— REQUIREMENT —
Below is a listing. Quote from it, exactly, the lines from the one containing "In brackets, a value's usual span" down to the one containing "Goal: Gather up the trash", both ends included, and nothing else.

[DATA EXTRACT — start]

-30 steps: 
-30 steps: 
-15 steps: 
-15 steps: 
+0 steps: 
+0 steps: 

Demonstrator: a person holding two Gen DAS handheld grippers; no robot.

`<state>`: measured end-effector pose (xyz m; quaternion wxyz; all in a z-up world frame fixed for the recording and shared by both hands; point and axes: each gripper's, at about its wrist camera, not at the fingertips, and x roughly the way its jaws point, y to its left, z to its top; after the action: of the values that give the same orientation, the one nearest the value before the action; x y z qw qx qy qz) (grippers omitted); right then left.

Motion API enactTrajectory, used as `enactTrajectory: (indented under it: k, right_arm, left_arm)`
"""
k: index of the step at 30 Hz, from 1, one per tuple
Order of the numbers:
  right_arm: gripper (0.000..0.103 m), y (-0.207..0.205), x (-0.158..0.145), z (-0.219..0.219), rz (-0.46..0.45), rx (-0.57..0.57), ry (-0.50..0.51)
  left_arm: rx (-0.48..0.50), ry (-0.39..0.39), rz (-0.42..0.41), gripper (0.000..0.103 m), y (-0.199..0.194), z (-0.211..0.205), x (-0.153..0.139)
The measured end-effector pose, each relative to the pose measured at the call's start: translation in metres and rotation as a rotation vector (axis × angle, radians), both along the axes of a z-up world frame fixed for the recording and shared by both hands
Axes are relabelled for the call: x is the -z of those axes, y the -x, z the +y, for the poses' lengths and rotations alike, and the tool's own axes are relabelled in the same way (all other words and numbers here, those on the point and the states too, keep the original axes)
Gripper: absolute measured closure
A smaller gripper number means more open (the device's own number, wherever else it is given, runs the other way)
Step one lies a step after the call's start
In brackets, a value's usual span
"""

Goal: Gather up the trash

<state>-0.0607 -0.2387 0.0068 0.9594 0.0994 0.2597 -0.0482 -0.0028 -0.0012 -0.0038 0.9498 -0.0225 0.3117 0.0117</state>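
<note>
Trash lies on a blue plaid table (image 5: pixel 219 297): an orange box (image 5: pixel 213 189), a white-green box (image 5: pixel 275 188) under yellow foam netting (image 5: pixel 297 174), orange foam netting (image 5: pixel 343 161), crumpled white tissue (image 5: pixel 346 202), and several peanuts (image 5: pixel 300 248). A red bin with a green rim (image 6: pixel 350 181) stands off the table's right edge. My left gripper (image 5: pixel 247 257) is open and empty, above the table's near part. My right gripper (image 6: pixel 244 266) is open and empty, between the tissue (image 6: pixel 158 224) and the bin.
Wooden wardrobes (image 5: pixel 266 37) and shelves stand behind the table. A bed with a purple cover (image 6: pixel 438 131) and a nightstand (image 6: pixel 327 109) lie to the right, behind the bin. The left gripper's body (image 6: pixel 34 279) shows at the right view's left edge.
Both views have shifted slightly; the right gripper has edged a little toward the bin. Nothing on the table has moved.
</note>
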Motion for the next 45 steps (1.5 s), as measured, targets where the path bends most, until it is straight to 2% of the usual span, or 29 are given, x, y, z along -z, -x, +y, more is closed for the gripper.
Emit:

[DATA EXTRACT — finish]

— ANSWER SPACE —
In brackets, a value's usual span
"""

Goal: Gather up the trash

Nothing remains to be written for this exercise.